_BRIEF_: Which lines below hold the word "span"? Report each one.

= = = = =

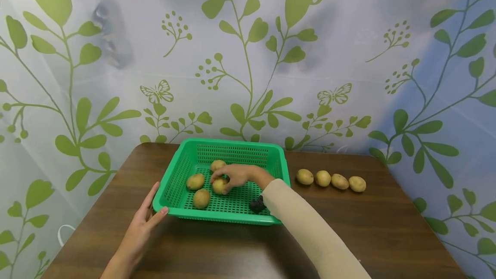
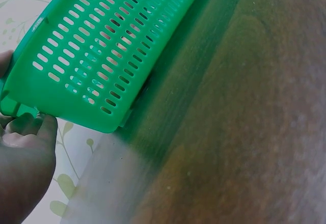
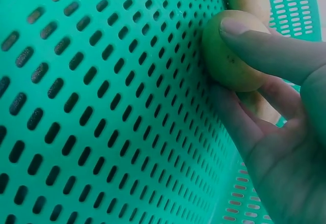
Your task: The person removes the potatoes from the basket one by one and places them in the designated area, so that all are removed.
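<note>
A green perforated plastic basket (image 1: 224, 215) stands on the table with several potatoes inside. My right hand (image 1: 238, 175) reaches down into it and grips a potato (image 3: 232, 51) between thumb and fingers, close over the basket's floor. Around that one lie other potatoes: one behind (image 1: 218, 165), one to the left (image 1: 195, 181) and one nearer the front (image 1: 201, 199). At the basket's front left corner, my left hand (image 1: 141, 223) holds the rim, its thumb on top and its fingers along the outer side. The left wrist view shows fingers (image 2: 47, 130) bent under the rim.
A dark lumpy thing (image 1: 257, 205) lies in the basket's front right part, partly behind my right sleeve (image 1: 310, 223). Right of the basket, several potatoes (image 1: 323, 178) form a row on the brown wooden table (image 1: 372, 227). A leaf-patterned curtain (image 1: 248, 76) hangs behind the table.
</note>
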A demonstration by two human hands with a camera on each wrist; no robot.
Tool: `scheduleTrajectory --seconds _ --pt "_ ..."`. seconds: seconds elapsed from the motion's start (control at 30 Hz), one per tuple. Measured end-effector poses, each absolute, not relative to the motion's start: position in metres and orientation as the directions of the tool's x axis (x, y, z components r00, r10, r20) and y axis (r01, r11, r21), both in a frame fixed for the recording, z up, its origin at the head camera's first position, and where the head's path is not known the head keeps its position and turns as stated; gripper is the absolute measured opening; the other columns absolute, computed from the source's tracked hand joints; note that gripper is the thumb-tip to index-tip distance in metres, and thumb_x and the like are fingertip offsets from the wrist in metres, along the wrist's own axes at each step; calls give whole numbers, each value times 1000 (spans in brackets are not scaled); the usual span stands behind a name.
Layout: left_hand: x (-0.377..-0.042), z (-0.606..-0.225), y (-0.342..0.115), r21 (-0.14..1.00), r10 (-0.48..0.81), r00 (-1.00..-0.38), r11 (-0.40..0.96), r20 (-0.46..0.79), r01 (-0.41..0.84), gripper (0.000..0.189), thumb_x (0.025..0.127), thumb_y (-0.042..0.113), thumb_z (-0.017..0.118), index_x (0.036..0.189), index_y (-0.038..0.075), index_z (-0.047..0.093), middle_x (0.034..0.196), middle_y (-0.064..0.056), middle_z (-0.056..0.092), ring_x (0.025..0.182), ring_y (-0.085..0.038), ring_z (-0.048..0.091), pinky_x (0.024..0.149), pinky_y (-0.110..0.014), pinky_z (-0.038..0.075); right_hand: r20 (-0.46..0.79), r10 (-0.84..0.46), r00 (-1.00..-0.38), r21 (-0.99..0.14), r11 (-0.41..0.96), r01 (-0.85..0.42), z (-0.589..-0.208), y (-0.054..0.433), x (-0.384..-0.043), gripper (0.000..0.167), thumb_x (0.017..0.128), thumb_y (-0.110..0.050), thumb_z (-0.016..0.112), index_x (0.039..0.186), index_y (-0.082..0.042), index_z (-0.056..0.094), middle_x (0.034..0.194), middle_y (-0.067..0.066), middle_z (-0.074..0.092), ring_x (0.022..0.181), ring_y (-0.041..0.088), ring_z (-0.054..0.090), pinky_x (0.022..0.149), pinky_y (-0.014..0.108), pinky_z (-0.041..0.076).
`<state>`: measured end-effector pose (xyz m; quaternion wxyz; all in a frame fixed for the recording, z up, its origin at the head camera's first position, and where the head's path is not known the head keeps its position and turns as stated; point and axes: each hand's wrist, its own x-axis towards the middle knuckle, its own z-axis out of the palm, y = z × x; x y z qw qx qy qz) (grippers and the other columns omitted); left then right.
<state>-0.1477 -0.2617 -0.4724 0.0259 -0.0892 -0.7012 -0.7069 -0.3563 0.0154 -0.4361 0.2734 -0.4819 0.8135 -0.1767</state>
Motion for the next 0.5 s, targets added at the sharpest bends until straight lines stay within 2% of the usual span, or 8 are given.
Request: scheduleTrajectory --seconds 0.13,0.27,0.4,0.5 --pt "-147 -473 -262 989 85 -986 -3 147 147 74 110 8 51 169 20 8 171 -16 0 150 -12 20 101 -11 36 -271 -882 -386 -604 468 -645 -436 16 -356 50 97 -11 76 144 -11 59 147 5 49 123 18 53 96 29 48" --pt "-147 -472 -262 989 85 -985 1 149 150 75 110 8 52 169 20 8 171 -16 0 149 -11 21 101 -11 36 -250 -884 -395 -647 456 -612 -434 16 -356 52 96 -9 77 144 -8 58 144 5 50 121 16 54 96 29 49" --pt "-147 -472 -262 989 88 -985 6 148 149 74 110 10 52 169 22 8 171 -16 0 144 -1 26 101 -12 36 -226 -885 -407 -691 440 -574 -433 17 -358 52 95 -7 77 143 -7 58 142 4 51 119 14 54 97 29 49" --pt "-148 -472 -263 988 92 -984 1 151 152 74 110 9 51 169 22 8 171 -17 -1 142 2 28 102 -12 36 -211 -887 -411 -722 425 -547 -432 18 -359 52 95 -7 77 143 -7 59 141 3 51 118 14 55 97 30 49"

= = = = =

_ANSWER BOX_:
Tool: `scheduleTrajectory --seconds _ --pt "_ ..."`. seconds: seconds elapsed from the motion's start (control at 30 Hz), one per tuple. Measured end-effector poses, each absolute, not relative to the motion's start: position in metres and orientation as the directions of the tool's x axis (x, y, z components r00, r10, r20) and y axis (r01, r11, r21), both in a frame fixed for the recording, z up, its origin at the head camera's first position, and where the head's path is not known the head keeps its position and turns as stated; gripper is the absolute measured opening; the other columns absolute, computed from the source's tracked hand joints; note that gripper is the thumb-tip to index-tip distance in metres, and thumb_x and the like are fingertip offsets from the wrist in metres, along the wrist's own axes at each step; calls give whole numbers, each value times 1000 (spans in brackets are not scaled); the usual span stands behind a name.
Motion for the next 0.5 s, targets added at the sharpest bends until straight lines stay within 2% of the usual span, or 8 are given.

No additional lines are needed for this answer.